The ‘dysbiosis’ condition in the gut microbiota environment by antibiotic usage has also shown certain detrimental impacts such as Alzheimer’s disease, autism, and arthritis, all of which clearly demonstrate the mechanistic behavior and coordinated axis of mental health and intestinal mucosa ^[110][127]. A study by Lee et al. ^[111][128] showed that the release of bEVs from a gut pathogen Paenalcaligenes hominis, revealed movement of bEVs via the vagus nerve, producing cognitive impairment in the nervous system. Another study using Porphyromonas gingivalis, an oral pathogen, demonstrated the importance of LPS-coated bEVs in the onset of Alzheimer’s disease, emphasizing the role of protease and LPS in triggering the damage of collagen fibers, fibrinogen connective tissues, and induction of proinflammatory mediators in the transfer of bEVs that alter brain cognitive function ^[112][129]. The main drawback of bEVs derived from the gut microbiota is that they have a negative impact on memory, cognition, and neuroinflammation. Therefore, direct application of such bEVs may have both adverse and beneficial neurologic effects on CNS homeostasis.

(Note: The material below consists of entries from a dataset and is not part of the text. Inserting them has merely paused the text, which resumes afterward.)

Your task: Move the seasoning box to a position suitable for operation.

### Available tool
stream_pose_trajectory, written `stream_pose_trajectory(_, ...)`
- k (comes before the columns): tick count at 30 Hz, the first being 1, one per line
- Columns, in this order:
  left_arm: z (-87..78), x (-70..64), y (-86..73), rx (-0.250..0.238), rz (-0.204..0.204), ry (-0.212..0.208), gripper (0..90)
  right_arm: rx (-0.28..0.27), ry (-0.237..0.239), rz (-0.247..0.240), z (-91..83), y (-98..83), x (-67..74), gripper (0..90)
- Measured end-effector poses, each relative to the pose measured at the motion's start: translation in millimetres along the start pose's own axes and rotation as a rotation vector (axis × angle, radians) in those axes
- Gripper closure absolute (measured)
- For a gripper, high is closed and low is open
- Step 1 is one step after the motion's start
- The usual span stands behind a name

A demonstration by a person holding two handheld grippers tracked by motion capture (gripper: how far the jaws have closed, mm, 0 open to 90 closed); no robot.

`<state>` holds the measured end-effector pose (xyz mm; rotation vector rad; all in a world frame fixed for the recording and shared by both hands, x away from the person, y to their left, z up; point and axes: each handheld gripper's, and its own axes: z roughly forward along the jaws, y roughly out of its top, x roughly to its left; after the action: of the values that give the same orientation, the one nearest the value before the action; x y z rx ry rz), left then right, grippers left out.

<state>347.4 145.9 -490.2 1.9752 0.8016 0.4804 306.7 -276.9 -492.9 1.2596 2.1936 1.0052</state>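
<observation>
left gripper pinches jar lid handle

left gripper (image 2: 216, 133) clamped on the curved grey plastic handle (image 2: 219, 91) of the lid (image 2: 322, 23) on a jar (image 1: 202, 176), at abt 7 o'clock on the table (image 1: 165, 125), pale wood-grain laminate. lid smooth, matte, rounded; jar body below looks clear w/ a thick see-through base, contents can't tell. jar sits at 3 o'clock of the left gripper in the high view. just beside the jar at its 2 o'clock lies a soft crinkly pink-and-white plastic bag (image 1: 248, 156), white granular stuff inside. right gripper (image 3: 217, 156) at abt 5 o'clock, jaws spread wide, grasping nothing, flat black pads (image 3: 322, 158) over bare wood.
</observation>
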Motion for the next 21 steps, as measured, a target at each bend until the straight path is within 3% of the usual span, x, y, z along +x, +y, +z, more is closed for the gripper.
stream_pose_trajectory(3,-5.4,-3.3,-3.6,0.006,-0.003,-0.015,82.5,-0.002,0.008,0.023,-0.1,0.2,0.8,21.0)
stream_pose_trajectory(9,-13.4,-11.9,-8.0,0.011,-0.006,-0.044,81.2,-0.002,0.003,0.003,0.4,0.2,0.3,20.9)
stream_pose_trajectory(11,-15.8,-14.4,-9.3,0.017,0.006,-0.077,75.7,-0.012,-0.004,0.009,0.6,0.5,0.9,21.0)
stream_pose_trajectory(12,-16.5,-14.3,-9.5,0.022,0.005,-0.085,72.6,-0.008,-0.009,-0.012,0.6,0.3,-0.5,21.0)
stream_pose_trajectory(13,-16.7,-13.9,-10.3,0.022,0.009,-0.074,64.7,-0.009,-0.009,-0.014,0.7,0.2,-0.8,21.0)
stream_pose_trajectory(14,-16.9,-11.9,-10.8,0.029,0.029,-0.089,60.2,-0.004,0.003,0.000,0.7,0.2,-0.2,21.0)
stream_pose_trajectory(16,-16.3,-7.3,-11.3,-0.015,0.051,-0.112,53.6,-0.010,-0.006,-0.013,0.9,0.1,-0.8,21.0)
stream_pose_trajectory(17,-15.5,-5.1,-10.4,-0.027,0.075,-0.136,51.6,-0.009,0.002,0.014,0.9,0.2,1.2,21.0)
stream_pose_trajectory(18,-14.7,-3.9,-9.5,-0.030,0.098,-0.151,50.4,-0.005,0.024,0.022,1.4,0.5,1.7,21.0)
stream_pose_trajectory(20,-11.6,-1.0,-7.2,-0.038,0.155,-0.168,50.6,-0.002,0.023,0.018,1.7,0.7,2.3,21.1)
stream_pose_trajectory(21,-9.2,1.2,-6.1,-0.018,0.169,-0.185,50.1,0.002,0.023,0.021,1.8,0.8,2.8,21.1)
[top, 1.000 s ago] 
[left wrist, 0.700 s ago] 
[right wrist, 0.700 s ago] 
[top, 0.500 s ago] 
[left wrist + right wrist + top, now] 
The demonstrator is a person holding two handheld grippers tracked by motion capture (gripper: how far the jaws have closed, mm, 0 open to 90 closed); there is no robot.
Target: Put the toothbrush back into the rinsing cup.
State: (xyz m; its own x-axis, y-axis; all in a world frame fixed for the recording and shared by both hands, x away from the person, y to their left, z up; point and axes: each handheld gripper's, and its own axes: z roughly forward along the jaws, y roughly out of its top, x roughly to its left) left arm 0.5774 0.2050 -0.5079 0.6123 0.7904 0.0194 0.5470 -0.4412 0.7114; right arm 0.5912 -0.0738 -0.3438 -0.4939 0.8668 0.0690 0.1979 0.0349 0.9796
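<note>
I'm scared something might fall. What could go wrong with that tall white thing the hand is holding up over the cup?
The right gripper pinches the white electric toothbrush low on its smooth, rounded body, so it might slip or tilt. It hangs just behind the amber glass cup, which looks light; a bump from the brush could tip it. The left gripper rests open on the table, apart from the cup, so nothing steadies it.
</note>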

6.4. Beneficial Roles of Probiotic-Derived bEVs on Gut–Brain-Axis Control

Considering the diverse array of gut microbiota from intestinal niches, probiotics including Bifidobacterium spp. and Lactobacillus spp. have been identified to create neurotransmitters (acetylcholine, gamma-aminobutyric acid (GABA), and serotonin), which continually control CNS homeostasis ^[113][114][130,131]. Overall, probiotics not only govern the bidirectional transit of biochemical signals, but also improve the host’s behavioral response such as anxiety ^[115][132], depression, and stroke ^[116][133]. Apart from periodontal and gut pathogens, probiotics such as Lactobacillus spp. have influence on the motor neuron complex (M-N complex). This M-N complex includes the enteric nervous system (endocrine functions and secretion from intestinal mucosa) and the vagus nerve. Lactobacillus spp. normally modulates the neurotransmitter signals via the vagus nerve (intestinal nerve), involving sensory transmission of neuronal signals via the enteric nervous system to the CNS ^[114][131].

7. Conclusions

The effectiveness of EVs against various infectious pathogens has been highlighted in recent literatures. However, most of them have largely focused on developing therapeutics or drug delivery vehicles by utilizing either NPs or hEVs (exosomes). Although these agents are clinically significant, their utilization is limited by long-term toxicity and the related mortality, low immunogenic response, stability issues, cost of scaling up, fermentation culture conditions, and downstream processing. In contrast to hEVs, only a few FDA-approved therapeutic bEVs are available. This is due to either failed trials or a low therapeutic efficiency. The concept of ‘postbiotics’ has recently been evaluated as a source of nonviable bacterial supplements capable of regulating the gut–brain axis. That means, the use of probiotics alone may be limited in scope; however, it can be enhanced by tuning the active components of postbiotics to initiate the release of probiotics-derived bEVs or -enriched bEVs. Meanwhile, limitations of combining NPs with antimicrobial compounds have hampered their application for the treatment of infections; moreover, this strategy does not address safety issues related to BBB breach. Collectively, the work summarized in this review provides insights into the efficacy of probiotic-derived bEVs and the novel concept of ‘postbiotics’ as a potential tool for the development of therapeutic platforms to overcome drug resistance in pathogens causing neurological disorders.